| Problem |
Every line with "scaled" in it should be copied from the data.

| Provided entries |
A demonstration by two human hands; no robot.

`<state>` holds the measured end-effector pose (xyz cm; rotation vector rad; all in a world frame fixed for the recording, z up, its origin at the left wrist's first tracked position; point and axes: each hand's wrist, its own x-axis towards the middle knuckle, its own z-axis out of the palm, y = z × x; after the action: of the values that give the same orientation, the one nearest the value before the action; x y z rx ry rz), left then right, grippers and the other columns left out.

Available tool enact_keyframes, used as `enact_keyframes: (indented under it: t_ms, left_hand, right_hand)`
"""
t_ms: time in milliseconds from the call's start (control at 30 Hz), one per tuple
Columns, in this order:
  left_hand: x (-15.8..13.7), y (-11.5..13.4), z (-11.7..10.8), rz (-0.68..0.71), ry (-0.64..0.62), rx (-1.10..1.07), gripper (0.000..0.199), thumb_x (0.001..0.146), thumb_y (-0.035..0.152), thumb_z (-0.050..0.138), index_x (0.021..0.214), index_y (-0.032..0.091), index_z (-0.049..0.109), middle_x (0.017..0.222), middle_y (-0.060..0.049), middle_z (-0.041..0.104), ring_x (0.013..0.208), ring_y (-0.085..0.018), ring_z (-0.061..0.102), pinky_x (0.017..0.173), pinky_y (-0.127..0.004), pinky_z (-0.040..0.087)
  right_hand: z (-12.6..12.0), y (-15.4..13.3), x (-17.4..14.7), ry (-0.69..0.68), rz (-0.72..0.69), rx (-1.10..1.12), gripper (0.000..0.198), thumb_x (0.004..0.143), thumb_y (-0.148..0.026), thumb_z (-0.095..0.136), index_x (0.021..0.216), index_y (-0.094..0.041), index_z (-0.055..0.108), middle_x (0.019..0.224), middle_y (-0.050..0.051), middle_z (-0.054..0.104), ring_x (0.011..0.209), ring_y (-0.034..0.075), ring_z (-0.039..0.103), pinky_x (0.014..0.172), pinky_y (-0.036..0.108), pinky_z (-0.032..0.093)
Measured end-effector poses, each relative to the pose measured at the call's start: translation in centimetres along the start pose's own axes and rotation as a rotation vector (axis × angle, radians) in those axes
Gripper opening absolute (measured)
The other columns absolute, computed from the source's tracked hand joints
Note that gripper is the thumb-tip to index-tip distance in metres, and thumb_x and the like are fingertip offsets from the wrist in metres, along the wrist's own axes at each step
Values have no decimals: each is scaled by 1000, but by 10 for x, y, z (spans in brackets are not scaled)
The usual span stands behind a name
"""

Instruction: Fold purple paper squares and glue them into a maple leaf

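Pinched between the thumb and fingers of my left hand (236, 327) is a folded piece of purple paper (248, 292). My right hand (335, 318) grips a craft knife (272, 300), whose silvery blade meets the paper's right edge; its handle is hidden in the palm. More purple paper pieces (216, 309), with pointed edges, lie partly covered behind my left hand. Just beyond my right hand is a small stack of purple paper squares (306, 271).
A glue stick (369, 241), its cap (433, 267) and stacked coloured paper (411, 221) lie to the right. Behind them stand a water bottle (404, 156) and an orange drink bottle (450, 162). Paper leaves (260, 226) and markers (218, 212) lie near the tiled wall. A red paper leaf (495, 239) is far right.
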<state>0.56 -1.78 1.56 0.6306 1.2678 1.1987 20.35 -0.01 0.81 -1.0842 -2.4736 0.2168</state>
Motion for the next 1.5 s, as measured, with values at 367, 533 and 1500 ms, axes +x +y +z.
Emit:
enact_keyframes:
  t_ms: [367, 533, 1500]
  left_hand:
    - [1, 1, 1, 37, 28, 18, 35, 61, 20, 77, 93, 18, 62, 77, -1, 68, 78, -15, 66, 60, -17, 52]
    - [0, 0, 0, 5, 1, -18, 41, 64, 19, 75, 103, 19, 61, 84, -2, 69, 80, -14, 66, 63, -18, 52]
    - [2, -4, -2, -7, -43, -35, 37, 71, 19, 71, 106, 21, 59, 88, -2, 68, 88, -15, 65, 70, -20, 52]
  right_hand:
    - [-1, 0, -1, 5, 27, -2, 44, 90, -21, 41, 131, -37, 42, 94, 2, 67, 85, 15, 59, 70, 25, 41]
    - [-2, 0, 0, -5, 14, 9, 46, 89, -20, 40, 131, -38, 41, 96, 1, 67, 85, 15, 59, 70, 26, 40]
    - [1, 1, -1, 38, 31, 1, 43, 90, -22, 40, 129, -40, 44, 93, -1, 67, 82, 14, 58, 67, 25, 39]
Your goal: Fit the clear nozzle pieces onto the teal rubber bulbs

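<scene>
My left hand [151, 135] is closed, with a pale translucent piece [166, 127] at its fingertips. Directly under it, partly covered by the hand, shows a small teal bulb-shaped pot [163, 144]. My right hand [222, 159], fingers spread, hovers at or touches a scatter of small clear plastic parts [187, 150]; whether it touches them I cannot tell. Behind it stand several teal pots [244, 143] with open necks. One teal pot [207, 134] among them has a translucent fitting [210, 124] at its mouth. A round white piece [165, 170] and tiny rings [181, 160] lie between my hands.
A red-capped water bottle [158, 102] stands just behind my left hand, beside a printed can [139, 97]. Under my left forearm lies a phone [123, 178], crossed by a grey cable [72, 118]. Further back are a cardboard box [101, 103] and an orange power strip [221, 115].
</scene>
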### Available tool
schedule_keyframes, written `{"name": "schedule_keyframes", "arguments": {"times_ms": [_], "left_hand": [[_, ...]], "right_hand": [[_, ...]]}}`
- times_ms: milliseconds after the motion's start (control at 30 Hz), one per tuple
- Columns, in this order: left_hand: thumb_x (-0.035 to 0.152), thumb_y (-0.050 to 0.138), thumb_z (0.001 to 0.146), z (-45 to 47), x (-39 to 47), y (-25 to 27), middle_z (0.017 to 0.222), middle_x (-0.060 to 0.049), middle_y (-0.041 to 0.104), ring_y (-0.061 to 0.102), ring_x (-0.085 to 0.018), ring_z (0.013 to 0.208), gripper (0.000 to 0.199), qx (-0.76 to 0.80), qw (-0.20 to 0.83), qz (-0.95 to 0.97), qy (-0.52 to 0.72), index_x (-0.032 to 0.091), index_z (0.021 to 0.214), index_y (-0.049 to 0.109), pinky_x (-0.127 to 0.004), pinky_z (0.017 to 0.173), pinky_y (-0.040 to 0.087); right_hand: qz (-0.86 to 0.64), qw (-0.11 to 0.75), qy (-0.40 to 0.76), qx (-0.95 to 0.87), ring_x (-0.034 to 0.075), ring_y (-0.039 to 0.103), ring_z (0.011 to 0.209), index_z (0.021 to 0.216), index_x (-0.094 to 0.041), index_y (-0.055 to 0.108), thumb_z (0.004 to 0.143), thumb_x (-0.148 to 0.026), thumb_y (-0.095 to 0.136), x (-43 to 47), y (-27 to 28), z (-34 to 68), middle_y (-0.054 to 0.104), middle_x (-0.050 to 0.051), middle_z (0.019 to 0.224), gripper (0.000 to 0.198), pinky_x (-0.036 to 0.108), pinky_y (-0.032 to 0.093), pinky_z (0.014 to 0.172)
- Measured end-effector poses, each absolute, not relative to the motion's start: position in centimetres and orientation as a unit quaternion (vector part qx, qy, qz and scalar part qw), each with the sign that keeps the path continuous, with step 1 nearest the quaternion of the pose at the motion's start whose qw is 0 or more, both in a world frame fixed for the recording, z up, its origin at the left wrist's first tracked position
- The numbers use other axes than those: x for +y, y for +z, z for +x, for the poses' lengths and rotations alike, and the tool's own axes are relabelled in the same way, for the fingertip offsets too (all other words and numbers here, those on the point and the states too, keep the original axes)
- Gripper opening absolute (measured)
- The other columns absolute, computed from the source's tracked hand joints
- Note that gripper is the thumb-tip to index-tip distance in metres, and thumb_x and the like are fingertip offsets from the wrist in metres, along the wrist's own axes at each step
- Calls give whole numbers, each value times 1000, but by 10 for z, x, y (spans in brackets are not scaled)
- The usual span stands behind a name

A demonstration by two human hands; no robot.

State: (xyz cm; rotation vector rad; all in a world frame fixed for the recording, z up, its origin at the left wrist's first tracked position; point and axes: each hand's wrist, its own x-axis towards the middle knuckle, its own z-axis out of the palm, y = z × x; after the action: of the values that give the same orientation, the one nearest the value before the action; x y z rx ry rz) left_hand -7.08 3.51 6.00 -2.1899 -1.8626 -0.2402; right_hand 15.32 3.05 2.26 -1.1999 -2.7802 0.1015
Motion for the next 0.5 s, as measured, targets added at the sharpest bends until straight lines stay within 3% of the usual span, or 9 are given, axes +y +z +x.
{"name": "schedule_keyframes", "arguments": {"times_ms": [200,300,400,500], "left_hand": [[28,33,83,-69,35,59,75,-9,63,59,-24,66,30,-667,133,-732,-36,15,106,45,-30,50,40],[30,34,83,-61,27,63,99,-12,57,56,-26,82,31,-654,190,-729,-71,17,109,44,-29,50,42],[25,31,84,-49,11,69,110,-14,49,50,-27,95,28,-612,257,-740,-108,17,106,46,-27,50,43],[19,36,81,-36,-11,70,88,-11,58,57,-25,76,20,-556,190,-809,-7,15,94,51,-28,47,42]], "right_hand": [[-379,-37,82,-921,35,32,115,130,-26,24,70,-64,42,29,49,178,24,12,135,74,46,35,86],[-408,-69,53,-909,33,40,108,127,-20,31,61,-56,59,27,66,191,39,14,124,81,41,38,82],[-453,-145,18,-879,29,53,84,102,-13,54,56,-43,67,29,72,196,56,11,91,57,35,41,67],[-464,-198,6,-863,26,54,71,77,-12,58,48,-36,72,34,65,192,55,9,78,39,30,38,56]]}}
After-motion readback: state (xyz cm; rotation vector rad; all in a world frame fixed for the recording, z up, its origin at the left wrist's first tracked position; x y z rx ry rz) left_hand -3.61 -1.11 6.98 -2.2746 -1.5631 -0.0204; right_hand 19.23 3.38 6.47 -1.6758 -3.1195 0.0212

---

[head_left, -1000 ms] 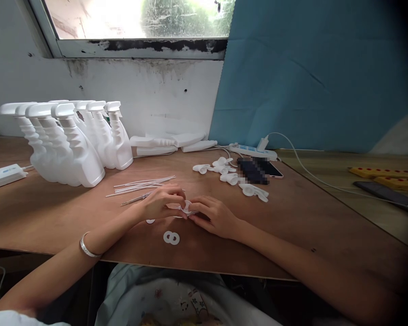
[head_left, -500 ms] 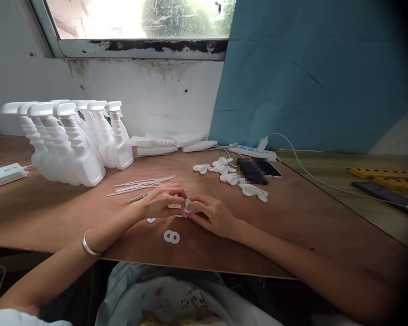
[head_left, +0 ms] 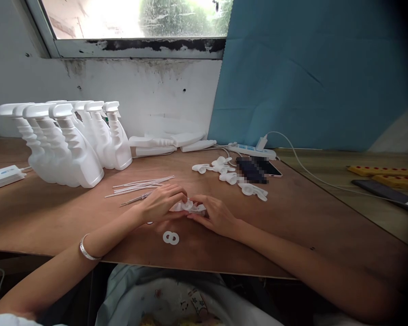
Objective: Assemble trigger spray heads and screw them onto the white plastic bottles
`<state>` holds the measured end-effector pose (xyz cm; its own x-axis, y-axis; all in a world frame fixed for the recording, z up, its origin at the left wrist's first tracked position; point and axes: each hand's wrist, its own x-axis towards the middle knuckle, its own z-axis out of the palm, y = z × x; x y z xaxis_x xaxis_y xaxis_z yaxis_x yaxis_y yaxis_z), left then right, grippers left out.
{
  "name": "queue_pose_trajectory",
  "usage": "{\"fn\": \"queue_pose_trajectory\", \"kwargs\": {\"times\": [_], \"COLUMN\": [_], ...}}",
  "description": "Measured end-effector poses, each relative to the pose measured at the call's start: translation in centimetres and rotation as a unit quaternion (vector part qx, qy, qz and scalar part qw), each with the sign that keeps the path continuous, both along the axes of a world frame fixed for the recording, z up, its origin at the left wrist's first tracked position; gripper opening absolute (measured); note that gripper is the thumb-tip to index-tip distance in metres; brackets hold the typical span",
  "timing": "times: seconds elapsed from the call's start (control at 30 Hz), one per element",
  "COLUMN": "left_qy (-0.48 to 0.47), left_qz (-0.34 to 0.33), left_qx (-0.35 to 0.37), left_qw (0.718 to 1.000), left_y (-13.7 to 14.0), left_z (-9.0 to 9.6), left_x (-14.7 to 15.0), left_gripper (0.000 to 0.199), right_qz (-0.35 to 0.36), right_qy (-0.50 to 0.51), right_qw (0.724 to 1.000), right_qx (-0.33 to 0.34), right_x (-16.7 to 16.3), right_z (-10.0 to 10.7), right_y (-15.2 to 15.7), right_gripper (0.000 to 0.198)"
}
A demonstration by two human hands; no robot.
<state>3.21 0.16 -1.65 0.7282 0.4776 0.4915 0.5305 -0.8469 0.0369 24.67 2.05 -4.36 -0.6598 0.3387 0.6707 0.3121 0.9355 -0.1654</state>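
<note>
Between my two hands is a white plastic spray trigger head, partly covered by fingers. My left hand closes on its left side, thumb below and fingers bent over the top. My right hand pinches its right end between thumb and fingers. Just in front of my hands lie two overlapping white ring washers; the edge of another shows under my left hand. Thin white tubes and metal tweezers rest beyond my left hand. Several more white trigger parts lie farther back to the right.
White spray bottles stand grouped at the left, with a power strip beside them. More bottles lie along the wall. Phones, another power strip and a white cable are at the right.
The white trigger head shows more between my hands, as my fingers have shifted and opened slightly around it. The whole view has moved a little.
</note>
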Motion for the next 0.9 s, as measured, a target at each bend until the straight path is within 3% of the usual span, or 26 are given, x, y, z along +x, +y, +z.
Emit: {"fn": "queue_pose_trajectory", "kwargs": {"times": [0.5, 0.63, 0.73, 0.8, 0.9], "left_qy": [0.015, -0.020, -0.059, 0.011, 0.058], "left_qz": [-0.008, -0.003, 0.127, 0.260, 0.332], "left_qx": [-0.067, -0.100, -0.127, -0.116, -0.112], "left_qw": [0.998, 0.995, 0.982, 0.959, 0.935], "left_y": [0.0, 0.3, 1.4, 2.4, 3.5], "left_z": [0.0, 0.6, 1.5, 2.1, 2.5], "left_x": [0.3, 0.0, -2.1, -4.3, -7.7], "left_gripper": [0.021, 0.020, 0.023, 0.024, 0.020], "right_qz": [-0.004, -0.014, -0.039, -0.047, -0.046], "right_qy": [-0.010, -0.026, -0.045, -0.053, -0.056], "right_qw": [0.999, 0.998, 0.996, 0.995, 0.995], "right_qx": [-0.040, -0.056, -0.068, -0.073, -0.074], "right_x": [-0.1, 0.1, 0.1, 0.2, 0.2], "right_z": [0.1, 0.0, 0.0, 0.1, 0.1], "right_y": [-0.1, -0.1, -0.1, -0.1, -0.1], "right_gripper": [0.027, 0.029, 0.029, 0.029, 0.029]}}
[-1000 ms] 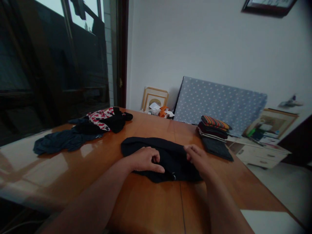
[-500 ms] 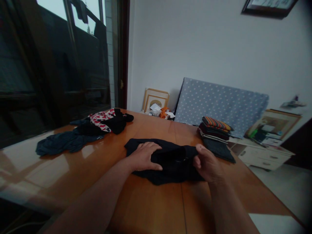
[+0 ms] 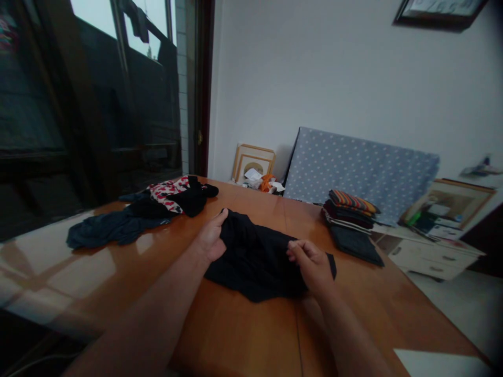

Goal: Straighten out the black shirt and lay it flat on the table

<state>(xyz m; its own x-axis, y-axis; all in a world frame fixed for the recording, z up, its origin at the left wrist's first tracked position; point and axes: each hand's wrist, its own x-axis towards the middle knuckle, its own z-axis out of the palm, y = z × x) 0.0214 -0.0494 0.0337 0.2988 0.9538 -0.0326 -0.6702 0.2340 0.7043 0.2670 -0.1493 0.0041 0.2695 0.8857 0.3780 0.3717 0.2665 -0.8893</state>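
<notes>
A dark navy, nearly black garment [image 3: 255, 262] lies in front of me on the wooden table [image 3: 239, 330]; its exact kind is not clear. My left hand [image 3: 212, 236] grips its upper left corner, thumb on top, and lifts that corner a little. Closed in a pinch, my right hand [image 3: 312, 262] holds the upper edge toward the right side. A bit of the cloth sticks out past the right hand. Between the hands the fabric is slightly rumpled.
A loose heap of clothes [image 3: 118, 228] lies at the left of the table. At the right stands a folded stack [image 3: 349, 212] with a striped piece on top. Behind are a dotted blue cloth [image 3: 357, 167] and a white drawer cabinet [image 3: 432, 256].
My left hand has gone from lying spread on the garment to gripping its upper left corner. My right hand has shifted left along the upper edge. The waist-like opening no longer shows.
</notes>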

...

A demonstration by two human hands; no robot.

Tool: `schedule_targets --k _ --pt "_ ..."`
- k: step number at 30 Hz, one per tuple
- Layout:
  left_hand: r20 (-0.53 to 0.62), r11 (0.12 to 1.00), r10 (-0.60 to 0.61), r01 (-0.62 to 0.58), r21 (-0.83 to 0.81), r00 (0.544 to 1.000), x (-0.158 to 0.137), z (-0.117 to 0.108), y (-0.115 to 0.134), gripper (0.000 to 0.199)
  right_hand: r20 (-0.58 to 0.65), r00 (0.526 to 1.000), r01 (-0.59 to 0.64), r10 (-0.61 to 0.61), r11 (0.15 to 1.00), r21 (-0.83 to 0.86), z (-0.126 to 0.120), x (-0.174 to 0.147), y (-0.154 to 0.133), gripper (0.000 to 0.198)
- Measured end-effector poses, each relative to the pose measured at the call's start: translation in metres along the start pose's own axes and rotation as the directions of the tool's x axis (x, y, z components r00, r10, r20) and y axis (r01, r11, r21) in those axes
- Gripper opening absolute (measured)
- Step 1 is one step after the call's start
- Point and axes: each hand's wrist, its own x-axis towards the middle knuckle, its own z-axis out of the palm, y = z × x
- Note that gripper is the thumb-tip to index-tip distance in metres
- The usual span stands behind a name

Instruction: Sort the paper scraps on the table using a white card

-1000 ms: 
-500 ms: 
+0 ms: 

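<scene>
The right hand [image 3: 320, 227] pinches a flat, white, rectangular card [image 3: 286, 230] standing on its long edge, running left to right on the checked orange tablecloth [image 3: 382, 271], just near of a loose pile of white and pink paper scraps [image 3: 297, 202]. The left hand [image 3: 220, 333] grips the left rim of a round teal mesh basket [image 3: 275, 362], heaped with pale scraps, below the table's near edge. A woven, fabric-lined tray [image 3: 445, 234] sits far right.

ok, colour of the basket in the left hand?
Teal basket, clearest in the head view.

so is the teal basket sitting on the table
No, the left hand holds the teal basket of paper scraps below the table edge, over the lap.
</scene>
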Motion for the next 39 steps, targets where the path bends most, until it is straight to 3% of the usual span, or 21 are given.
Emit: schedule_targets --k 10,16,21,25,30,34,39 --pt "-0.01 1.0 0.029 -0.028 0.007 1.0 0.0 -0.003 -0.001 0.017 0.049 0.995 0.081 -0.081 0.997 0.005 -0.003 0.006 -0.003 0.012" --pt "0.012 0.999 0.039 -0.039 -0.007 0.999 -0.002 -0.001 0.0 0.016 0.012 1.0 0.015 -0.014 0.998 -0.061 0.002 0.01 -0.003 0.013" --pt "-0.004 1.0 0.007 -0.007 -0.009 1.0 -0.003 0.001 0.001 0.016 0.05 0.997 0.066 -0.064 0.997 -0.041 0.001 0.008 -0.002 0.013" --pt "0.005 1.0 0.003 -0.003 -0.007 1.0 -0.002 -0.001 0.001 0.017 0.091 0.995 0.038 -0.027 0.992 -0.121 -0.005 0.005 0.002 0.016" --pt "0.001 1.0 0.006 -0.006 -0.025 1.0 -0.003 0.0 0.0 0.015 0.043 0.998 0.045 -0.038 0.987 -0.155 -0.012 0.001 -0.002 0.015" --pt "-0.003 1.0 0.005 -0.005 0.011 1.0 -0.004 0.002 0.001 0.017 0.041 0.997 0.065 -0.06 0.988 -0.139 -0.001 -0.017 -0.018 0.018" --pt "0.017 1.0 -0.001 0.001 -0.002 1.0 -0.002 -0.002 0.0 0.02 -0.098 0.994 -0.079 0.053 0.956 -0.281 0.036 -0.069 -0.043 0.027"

| The answer |
Values have no decimals: each is scaled by 1000, but by 10 for x, y, z (spans in brackets are not scaled)
- Calls give whole numbers, each value times 1000, but by 10 for z, x, y (spans in brackets are not scaled)

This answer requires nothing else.